A imprensa noticiou diversos casos indevidos, como a liberação do dinheiro para grupos de foragidos da justiça, esposas de empresários, militares das Forças Armadas, servidores públicos aposentados, pessoas que moram fora do Brasil e jovens de famílias de alta renda que não trabalham. Em alguns casos, fraudadores estão usando o CPF de terceiros para fazer o cadastramento no programa e obter recursos indevidamente.

O benefício deve ser continuado?

A crise econômica tende a acentuar a desigualdade social no Brasil. Políticos discutem a possibilidade de manter os repasses mesmo depois da crise do coronavírus. Diversas propostas de transferência de renda aos mais pobres circulam no Congresso. A ideia é que essas medidas possam reduzir a pobreza no país.

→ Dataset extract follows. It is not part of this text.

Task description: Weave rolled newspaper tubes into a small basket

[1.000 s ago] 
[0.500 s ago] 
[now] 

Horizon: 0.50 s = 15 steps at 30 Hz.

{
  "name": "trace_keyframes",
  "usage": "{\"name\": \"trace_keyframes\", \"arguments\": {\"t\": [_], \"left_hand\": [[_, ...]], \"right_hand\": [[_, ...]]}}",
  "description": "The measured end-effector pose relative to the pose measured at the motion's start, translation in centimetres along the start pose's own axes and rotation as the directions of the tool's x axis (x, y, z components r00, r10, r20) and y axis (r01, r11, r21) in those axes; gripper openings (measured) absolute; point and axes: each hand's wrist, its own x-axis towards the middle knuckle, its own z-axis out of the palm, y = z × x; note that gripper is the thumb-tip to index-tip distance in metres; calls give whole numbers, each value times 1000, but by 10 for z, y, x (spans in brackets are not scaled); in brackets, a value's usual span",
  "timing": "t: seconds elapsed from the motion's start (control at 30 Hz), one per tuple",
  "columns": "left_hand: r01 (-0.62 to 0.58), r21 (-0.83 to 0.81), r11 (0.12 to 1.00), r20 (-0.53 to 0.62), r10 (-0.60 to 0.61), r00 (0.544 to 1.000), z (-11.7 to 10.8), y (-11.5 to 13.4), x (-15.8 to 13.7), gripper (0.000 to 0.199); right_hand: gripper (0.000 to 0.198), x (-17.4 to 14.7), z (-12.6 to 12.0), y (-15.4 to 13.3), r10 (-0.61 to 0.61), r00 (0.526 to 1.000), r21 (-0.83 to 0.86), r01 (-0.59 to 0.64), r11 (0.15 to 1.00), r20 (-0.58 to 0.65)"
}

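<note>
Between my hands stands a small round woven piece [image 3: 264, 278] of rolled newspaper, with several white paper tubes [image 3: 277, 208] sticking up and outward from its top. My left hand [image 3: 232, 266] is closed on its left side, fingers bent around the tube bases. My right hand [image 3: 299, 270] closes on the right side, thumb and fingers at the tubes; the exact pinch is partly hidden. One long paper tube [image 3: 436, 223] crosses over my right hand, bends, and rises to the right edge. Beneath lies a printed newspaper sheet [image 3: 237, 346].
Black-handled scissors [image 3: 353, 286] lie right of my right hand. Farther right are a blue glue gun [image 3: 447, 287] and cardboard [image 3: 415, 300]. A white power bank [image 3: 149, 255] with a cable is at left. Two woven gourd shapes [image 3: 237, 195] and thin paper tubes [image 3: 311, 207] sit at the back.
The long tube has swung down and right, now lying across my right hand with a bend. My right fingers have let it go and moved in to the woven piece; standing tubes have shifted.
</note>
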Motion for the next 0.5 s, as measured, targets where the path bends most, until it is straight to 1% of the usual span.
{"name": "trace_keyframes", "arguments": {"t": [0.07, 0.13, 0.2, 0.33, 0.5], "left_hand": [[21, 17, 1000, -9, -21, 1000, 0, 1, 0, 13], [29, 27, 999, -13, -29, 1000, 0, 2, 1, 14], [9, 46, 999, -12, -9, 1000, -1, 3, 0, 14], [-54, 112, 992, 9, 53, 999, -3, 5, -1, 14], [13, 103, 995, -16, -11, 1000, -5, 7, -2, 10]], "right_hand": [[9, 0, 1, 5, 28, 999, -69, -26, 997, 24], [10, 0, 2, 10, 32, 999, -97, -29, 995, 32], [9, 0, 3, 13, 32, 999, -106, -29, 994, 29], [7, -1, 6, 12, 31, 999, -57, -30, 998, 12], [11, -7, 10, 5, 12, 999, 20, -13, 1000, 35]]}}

O maior problema é orçamentário. Diversos economistas e instituições estimam a despesa total com o programa de auxílio emergencial em 2020. Atualmente, com 59 milhões de beneficiados, cada parcela do auxílio emergencial custa aos cofres públicos cerca de R$ 48 bilhões. Para elevar gastos do orçamento de forma contínua, o governo teria de ampliar receitas e conter despesas.

Em nota técnica, a Instituição Fiscal Independente (IFI) estima em R$ 154,4 bilhões os gastos do governo federal para pagar o auxílio emergencial a 79,9 milhões de brasileiros, durante três meses (abril, maio e junho). O cenário considera que a procura pelo auxílio vai aumentar por causa do agravamento da crise e da desaceleração econômica.

O governo federal prevê que, com a continuidade da pandemia, o benefício deva ser prorrogado. A proposta é de que o pagamento seja estendido até o fim do ano de 2020. Já no início de junho, o ministro Paulo Guedes (Economia) confirmou que o governo pagará mais duas parcelas do auxílio emergencial a trabalhadores. No entanto, o valor de cada parcela provavelmente será reduzido para R$ 300,00.

Paulo Guedes também anunciou que, após a pandemia, pretende criar um programa de renda mínima permanente, que seria batizado de Renda Brasil. De acordo com o ministro, haverá a unificação de vários programas sociais para a criação do projeto. "Aprendemos durante toda essa crise que havia 38 milhões de brasileiros invisíveis e que também merecem ser incluídos no mercado de trabalho", disse o ministro, durante reunião ministerial coordenada pelo presidente Jair Bolsonaro.